Repeat only the lines running from the beginning of the material through the line that contains "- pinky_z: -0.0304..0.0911".

Raw data =>
- - - -

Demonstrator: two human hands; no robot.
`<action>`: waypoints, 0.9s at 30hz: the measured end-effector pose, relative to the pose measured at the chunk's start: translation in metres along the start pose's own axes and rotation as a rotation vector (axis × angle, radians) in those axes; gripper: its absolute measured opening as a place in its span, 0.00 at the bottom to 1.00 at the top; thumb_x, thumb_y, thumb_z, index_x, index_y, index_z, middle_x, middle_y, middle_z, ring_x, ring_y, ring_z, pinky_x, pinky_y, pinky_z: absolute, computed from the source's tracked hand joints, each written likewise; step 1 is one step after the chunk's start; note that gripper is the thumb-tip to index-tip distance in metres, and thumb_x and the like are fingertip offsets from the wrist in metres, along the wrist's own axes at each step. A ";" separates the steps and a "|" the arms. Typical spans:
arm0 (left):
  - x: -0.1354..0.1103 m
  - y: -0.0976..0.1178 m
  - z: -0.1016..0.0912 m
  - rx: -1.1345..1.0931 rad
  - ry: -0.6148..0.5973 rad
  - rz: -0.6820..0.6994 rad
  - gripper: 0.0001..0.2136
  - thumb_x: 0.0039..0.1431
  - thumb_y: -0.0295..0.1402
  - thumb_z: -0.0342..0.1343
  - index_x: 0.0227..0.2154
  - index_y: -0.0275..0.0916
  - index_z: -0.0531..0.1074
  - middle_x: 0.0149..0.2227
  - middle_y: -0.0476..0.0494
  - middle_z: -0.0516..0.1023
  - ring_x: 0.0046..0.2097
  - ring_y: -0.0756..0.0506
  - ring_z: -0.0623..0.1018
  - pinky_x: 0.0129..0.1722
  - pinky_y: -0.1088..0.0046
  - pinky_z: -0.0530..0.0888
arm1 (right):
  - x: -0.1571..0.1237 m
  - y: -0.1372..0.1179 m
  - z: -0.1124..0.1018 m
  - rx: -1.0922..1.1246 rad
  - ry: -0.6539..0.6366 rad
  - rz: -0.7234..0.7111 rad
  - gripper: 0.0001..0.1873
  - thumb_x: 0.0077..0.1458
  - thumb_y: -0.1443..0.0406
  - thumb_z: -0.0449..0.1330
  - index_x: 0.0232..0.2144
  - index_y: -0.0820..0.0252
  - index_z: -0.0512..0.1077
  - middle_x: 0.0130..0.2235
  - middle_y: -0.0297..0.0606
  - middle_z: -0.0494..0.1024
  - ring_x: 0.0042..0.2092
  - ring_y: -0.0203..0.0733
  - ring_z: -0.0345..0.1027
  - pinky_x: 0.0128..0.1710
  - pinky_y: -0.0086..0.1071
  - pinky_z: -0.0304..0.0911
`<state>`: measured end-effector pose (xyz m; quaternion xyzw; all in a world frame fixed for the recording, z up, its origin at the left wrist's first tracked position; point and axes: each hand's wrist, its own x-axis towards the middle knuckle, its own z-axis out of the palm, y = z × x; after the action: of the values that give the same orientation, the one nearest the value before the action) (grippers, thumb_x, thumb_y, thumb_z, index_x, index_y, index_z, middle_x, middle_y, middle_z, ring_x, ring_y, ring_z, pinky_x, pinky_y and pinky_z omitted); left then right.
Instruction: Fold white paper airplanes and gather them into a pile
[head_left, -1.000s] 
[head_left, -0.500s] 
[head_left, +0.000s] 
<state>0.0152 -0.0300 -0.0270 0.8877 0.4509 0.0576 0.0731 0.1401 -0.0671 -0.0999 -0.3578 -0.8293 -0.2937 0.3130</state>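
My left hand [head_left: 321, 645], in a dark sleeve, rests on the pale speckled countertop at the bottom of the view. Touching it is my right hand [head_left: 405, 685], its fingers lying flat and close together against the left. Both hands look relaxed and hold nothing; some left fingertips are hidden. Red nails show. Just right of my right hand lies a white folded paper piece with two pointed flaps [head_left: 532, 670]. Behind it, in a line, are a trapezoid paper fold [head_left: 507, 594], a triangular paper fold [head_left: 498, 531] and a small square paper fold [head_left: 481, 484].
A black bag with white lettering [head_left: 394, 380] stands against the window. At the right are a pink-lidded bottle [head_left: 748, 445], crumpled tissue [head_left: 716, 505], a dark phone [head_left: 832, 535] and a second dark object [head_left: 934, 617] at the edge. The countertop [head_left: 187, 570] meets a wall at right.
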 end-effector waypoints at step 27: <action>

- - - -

Expected answer =>
Demonstrator: two human hands; no robot.
`<action>`: waypoints, 0.9s at 30hz: the measured end-effector pose, relative to the pose measured at the chunk's start: translation in metres along the start pose's own axes and rotation as a rotation vector (axis × angle, radians) in those axes; gripper: its absolute measured opening as a place in its span, 0.00 at the bottom to 1.00 at the top; thumb_x, thumb_y, thumb_z, index_x, index_y, index_z, middle_x, middle_y, middle_z, ring_x, ring_y, ring_z, pinky_x, pinky_y, pinky_z: absolute, computed from the source's tracked hand joints, each written likewise; step 1 is one step after the chunk's start; note that gripper is the thumb-tip to index-tip distance in metres, and thumb_x and the like are fingertip offsets from the wrist in metres, along the wrist's own axes at each step. A ";" separates the steps and a "|" the arms. Typical spans:
arm0 (left):
  - x: -0.1354..0.1103 m
  - y: -0.0976..0.1178 m
  - z: -0.1016..0.0912 m
  - rx: -1.1345..1.0931 rad
  - ry: -0.6148..0.5973 rad
  - rz: -0.6820..0.6994 rad
  - gripper: 0.0001..0.2136
  - thumb_x: 0.0039..0.1431
  - thumb_y: -0.0295..0.1402
  - thumb_z: -0.0342..0.1343
  - index_x: 0.0227..0.2154
  - index_y: -0.0275..0.0916
  - index_z: -0.0531..0.1074
  - middle_x: 0.0149..0.2227
  - middle_y: -0.0476..0.0494
  - middle_z: -0.0516..0.1023
  - ring_x: 0.0046..0.2097
  - ring_y: -0.0756..0.0506
  - ring_z: -0.0623..0.1018
  - pinky_x: 0.0129..0.1722
  - pinky_y: -0.1088..0.0046
  - pinky_z: -0.0530..0.0888
arm1 (right):
  - x: -0.1571..0.1237 m
  - y: -0.1372..0.1179 m
  - z: -0.1124..0.1018 m
  - rx: -1.0922..1.1246 rad
  - ry: -0.6539..0.6366 rad
  - rz: -0.7234..0.7111 rad
  - gripper: 0.0001..0.1873
  - thumb_x: 0.0077..0.1458
  - thumb_y: -0.1443..0.0406
  - thumb_z: -0.0449..0.1330
  - index_x: 0.0232..0.2144
  - index_y: -0.0820..0.0252
  - index_z: -0.0512..0.1077
  - middle_x: 0.0130..0.2235
  - middle_y: -0.0297..0.0606
  - middle_z: -0.0494..0.1024
  - ring_x: 0.0042..0.2092
  - ring_y: -0.0203..0.0733
  - ring_z: -0.0345..0.1027
  - pinky_x: 0.0128..0.1710
  - pinky_y: -0.0086..0.1071
  - pinky_z: -0.0304..0.0911

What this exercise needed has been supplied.